Barangkali kita, warga dari gereja-gereja yang disebut gereja arus utama bisa memulai budaya baru dalam hal pewartaan sabda melalui media sosial. Alangkah baiknya kalau kita juga menggarami media sosial dengan posting-posting yang lebih segar, menarik, sekaligus inspiratif, yang mengangkat mengenai kesalehan sosial – bagaimana mewujudkan keadilan, perdamaian, dan kesejahteraan di tengah kehidupan yang semakin keras akhir-akhir ini.

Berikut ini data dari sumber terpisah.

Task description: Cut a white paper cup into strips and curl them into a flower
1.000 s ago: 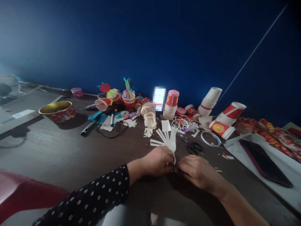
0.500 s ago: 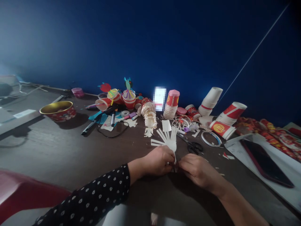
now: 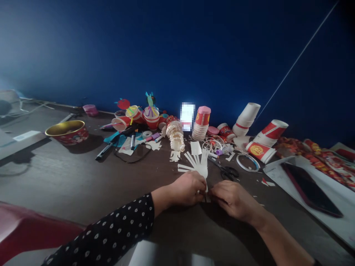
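Note:
A white paper cutout [image 3: 202, 170], its far side cut into several long strips fanned out to the left and away, lies between my hands near the middle of the table. My left hand [image 3: 190, 188] is closed on its near left part, fingers curled under. Close by on the right, my right hand [image 3: 234, 199] has its fingers pinched together at the cutout's near edge. Whatever is between those right fingertips is too small and hidden to tell. Black-handled scissors [image 3: 229, 173] lie just beyond my right hand.
Stacked paper cups [image 3: 203, 122] stand at the back by the blue wall. A tape roll [image 3: 248, 163] and paper scraps lie to the right. A phone [image 3: 312, 190] rests in a white tray [image 3: 341, 221]. On the left are a gold-lined bowl [image 3: 68, 137] and a black marker [image 3: 103, 152].
The hands and the cutout stay almost in place. My right fingertips have shifted very slightly, and the view has turned a little.

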Available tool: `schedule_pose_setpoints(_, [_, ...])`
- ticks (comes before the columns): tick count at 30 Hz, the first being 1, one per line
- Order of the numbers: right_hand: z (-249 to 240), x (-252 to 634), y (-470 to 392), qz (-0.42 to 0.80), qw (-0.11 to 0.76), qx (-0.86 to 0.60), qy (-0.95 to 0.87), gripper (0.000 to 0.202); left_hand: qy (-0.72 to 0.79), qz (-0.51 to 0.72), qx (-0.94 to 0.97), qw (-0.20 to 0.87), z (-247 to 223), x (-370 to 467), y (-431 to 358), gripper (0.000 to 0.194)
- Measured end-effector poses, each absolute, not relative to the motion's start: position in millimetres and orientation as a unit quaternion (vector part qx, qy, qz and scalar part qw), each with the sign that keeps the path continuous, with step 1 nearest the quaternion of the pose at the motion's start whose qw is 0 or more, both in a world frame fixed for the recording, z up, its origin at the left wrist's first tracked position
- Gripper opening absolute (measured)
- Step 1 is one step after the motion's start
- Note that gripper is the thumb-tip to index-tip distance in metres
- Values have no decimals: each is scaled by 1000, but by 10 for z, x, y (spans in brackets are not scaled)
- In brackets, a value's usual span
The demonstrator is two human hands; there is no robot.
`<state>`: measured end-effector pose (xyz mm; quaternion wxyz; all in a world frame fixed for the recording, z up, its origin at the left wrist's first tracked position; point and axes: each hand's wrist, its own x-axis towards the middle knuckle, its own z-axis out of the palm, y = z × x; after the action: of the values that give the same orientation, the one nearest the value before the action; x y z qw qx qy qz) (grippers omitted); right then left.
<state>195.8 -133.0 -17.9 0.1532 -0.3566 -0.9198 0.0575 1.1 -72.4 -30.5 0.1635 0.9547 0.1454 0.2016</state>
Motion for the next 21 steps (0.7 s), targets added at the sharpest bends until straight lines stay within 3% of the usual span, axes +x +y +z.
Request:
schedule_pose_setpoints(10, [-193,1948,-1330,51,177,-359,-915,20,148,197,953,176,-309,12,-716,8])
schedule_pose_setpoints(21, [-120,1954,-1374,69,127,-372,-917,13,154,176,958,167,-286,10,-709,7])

Sahabat-sahabat yang dikasihi Tuhan Yesus Kristus, Bicara soal kesalehan sosial, Nabi Amos mengecam orang-orang yang senang menindas sesamanya. Digambarkan oleh Amos bahwa para predator sosial itu seperti orang yang menunggu- nunggu kesempatan dalam kesempitan untuk mengeksploitasi mereka yang lemah. Begitu perayaan Bulan Baru atau hari Sabat berlalu, mereka bersegera melakukan praktik-praktik ketidakadilan dengan menjalankan kecurangan dalam berdagang atau memanfaatkan kondisi penderitaan dan keterpaksaan orang-orang lemah dan miskin demi meraup keuntungan. Para penindas ini juga munafik karena seolah-olah bersikap agamis, menghargai hari-hari raya agama, namun di sisi lain mereka “menari di atas penderitaan” sesamanya.

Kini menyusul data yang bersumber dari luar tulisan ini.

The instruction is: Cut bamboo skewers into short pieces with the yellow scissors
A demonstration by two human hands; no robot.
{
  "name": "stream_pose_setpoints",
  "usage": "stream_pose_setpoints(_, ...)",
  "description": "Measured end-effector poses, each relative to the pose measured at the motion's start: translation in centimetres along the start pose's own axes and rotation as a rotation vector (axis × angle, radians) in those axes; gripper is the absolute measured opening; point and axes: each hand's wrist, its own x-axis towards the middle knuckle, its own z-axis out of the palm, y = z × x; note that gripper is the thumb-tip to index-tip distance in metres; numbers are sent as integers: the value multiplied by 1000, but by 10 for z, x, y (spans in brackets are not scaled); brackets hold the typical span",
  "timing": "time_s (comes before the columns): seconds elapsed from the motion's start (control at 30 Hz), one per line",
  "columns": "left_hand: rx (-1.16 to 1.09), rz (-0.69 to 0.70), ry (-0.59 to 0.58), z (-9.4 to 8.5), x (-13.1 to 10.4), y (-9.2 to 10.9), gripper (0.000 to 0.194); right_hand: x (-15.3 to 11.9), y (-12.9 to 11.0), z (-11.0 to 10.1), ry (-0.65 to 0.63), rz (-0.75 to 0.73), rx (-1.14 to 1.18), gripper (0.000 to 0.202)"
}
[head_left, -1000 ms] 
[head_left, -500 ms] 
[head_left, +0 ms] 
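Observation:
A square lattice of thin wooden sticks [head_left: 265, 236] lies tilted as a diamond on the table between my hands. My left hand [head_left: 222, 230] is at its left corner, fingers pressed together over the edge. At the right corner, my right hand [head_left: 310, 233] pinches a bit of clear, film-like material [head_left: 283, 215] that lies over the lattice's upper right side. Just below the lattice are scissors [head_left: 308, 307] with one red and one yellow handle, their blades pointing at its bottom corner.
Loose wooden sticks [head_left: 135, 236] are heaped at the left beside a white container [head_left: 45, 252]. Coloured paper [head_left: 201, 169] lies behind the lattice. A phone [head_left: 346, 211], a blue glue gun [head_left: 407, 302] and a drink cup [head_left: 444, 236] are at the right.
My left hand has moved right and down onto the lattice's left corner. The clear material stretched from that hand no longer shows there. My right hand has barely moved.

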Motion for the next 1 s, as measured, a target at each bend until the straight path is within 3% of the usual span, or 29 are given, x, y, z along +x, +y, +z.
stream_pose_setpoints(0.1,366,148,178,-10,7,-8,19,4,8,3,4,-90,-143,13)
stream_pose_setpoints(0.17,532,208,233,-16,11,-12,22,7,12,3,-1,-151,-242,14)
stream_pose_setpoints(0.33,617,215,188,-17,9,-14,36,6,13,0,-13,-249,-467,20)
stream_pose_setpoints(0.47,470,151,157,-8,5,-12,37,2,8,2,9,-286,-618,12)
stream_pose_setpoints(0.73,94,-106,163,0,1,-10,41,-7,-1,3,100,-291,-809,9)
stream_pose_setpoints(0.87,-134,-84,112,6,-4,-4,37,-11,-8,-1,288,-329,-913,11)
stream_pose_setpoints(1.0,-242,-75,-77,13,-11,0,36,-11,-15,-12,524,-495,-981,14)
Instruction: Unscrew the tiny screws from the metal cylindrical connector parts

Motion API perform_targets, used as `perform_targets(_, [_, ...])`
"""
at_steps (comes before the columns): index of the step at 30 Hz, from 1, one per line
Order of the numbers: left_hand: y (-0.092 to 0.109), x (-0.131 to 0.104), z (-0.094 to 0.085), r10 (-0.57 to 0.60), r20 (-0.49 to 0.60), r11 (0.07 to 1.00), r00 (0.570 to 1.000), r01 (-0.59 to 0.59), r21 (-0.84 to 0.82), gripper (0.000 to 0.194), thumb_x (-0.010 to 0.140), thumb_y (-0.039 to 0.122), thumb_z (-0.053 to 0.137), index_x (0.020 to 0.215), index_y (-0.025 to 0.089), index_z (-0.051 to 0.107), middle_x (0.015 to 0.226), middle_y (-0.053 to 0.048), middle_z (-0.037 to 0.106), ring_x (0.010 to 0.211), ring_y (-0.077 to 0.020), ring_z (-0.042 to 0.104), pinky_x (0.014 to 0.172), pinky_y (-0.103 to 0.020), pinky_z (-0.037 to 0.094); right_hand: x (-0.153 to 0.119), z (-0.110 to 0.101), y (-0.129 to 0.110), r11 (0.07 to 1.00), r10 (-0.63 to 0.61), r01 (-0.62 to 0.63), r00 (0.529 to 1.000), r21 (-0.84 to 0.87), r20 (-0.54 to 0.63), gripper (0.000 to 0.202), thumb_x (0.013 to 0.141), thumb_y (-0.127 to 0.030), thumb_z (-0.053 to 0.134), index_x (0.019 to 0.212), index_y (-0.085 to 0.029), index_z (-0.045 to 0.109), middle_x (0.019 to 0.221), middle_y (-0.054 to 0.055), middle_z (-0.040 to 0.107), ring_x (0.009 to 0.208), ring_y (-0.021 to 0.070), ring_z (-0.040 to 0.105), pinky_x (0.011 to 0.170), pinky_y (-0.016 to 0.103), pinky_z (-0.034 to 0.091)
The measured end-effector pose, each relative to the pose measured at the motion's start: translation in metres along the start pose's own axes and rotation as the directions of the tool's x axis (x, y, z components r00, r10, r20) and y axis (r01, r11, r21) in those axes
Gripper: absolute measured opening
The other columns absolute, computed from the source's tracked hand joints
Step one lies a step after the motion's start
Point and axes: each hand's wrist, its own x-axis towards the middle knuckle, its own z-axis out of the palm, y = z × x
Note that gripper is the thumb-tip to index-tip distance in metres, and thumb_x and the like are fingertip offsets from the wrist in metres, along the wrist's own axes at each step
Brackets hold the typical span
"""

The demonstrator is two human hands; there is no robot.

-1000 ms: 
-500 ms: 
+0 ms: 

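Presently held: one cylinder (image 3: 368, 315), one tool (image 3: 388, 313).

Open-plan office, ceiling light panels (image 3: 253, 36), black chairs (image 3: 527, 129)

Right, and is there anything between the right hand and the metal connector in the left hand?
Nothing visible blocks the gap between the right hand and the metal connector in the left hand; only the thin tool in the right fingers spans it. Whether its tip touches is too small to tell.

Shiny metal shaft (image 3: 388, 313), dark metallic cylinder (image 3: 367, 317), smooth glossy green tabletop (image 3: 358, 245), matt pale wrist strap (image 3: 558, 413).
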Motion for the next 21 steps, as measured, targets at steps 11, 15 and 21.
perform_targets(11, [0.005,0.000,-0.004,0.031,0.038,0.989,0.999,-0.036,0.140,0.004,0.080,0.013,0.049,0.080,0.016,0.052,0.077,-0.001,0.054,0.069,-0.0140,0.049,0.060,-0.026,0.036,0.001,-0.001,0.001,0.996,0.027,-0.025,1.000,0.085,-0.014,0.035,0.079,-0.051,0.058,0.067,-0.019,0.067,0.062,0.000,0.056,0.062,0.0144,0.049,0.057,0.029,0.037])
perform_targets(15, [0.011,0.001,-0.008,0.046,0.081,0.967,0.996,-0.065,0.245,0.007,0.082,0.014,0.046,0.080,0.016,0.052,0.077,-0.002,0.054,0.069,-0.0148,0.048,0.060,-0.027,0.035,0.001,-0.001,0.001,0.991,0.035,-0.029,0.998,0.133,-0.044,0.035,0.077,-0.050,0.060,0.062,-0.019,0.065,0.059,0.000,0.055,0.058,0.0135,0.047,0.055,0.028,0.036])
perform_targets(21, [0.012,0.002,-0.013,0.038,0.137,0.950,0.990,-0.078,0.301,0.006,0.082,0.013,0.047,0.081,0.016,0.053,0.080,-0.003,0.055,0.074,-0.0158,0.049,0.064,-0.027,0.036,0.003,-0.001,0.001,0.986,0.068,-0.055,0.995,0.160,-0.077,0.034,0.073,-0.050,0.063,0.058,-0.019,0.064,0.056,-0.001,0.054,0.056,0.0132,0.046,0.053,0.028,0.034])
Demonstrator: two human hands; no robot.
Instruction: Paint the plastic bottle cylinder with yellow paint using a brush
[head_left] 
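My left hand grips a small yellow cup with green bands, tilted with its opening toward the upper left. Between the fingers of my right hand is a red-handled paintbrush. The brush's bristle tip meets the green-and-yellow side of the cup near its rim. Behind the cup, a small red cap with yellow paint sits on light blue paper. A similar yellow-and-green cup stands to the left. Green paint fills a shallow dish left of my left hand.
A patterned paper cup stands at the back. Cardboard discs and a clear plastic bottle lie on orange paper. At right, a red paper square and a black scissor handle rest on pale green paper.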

Penindasan atas sesama manusia dapat mendatangkan kesengsaraan yang berdampak luas apalagi jika yang melakukan penindasan adalah penguasa atau pemerintah. Karena itulah, Rasul Paulus mengingatkan Timotius sebagai pemimpin jemaat Tuhan di Efesus, agar dengan sungguh-sungguh mendoakan “raja-raja dan semua pembesar”, yaitu mereka yang memegang kekuasaan, agar mereka tidak menyalahgunakan kekuasaan yang ada di tangannya untuk menindas, melainkan menciptakan kehidupan yang adil dan sejahtera bagi seluruh rakyat.
Umat terkasih, Sebagai pengikut Kristus, kita perlu memiliki keberpihakan yang jelas, yaitu kepada mereka yang lemah, miskin, tertindas, dan berkebutuhan khusus. Yesus menggambarkan keberpihakan kepada yang tertindas ini melalui perumpamaan sang bendahara yang tidak jujur, dimana sang bendahara, demi menyelamatkan hidupnya di masa depan, beralih keberpihakan, dari memihak sang tuan yang punya uang, kepada keberpihakan pada para peminjam, yang tertindas karena beban hutang dan bunga yang sangat besar.

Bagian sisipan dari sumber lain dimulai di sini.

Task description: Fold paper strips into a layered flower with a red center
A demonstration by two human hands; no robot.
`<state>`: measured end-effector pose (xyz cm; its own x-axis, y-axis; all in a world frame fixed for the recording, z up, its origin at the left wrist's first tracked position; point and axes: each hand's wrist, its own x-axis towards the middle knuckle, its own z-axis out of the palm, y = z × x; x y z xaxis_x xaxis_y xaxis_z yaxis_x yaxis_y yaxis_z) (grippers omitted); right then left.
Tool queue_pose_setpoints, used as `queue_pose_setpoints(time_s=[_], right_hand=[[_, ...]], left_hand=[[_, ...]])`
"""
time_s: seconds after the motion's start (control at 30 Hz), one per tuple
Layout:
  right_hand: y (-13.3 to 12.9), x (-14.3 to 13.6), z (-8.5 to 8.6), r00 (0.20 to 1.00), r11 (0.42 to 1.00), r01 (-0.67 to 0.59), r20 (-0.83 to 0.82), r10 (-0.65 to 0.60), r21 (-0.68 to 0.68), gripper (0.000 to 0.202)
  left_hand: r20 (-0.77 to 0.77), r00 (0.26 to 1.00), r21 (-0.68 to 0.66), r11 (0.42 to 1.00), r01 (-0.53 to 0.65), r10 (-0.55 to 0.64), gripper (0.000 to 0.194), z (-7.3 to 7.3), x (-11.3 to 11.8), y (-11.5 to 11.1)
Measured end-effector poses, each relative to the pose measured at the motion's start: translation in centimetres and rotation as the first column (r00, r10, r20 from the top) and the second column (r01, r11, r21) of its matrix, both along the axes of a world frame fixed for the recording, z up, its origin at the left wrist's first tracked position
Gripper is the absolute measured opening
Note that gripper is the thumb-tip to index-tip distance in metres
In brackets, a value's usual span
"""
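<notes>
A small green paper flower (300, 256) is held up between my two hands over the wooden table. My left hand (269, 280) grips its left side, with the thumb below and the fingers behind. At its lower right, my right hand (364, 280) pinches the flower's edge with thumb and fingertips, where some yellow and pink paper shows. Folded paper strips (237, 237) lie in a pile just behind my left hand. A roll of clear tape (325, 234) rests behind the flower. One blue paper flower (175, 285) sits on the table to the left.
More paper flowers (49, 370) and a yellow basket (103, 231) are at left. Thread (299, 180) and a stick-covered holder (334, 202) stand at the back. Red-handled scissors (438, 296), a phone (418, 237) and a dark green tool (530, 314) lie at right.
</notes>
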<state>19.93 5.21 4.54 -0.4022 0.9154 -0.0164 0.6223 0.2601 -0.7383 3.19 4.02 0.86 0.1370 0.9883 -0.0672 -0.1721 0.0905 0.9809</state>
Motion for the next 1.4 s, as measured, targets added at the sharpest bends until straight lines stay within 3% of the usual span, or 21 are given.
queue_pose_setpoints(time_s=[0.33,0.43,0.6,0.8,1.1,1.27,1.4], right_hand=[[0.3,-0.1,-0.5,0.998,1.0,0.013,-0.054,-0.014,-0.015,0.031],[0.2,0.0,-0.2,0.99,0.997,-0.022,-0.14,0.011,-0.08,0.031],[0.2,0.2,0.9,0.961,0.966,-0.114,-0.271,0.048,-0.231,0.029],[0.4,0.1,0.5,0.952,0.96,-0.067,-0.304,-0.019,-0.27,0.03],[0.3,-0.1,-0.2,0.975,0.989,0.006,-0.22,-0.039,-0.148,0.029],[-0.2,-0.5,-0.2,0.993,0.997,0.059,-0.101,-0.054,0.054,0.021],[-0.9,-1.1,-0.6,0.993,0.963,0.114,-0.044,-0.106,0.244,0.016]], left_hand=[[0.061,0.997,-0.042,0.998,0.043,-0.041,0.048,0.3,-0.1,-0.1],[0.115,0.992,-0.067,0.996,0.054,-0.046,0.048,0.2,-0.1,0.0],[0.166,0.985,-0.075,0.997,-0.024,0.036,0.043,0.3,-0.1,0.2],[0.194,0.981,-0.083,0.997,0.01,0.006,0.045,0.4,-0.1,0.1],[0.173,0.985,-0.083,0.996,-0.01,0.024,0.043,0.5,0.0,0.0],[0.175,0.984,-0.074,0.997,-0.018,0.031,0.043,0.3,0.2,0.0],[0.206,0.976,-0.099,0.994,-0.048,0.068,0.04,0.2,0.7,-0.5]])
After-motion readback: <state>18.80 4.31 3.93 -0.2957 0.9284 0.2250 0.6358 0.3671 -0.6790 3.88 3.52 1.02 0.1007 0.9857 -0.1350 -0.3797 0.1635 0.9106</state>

Saudara-saudara terkasih di dalam Kristus, Sabda Tuhan hari ini memberikan pencerahan bagi kita untuk membangun hidup dalam kesalehan. Kesalehan tidak berhenti pada ritual- ritual dan disiplin-disiplin rohani pribadi saja – betapa pun itu baik sebagai sarana pemeliharaan iman. Kesalehan yang sejati haruslah nyata dalam relasi kita dengan sesama. Hidup dalam kesalehan berarti hidup dalam ketaatan kepada Allah, yang berpihak pada orang-orang yang lemah dan tertindas. Jika Allah berpihak pada mereka yang lemah, kita pun harus juga demikian. Kita pun juga diundang untuk menggunakan waktu, talenta, kemampuan, bahkan harta kita untuk memberdayakan yang miskin dan tertindas. Amin.